#### [What to do]
Please return the lines of the data below, word for word, from the first line through the line containing "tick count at".
↓↓↓
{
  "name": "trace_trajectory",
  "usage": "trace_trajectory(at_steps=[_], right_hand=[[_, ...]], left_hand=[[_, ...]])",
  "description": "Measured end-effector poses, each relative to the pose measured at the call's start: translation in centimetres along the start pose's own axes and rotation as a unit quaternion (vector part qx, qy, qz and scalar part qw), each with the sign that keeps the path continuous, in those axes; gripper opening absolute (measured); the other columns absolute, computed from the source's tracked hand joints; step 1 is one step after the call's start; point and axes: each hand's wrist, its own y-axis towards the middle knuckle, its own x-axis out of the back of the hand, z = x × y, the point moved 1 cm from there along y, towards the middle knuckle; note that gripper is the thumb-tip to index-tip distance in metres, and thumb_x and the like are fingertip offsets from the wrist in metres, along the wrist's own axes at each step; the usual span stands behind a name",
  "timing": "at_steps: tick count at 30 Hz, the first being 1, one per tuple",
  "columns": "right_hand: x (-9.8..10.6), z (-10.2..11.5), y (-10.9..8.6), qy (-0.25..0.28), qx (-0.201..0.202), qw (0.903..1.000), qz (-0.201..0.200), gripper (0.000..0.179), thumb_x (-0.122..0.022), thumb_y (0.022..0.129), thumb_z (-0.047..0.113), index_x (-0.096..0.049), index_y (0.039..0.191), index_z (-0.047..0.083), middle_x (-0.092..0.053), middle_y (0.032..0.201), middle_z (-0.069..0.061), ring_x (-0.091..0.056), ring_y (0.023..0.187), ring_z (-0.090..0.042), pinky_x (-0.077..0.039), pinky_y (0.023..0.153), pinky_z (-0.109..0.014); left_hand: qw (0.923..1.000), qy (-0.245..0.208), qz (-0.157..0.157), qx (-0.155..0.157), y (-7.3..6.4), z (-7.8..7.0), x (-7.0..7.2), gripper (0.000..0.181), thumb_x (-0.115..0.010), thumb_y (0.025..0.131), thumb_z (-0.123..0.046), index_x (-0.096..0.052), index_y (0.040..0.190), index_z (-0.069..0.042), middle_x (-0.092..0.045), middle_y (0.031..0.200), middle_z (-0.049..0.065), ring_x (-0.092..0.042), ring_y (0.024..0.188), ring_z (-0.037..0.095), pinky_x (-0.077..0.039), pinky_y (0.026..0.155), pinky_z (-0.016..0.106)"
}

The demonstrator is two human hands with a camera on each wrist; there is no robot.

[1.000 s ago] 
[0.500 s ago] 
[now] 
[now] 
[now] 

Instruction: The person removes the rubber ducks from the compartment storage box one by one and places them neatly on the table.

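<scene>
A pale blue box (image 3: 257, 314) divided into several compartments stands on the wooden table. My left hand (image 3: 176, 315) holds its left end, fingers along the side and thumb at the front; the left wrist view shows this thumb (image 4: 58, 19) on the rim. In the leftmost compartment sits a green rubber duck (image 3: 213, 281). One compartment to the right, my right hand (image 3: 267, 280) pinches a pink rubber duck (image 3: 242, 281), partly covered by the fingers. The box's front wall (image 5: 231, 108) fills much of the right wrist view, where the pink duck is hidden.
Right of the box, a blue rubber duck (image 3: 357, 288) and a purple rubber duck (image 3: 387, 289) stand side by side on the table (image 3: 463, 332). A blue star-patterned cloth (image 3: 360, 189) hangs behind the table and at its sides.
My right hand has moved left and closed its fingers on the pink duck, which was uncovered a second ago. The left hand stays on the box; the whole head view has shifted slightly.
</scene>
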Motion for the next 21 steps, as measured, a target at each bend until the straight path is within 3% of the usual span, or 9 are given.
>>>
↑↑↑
#### [Output below]
{
  "name": "trace_trajectory",
  "usage": "trace_trajectory(at_steps=[_], right_hand=[[_, ...]], left_hand=[[_, ...]])",
  "description": "Measured end-effector poses, each relative to the pose measured at the call's start: translation in centimetres along the start pose's own axes and rotation as a unit quaternion (vector part qx, qy, qz and scalar part qw), each with the sign that keeps the path continuous, in those axes; gripper opening absolute (measured); the other columns absolute, computed from the source's tracked hand joints; step 1 is one step after the call's start; point and axes: each hand's wrist, its own y-axis towards the middle knuckle, its own x-axis out of the back of the hand, z = x × y, the point moved 1 cm from there along y, towards the middle knuckle; note that gripper is the thumb-tip to index-tip distance in metres, and thumb_x and the like are fingertip offsets from the wrist in metres, along the wrist's own axes at each step; the usual span stands behind a name",
  "timing": "at_steps: tick count at 30 Hz, the first being 1, one per tuple",

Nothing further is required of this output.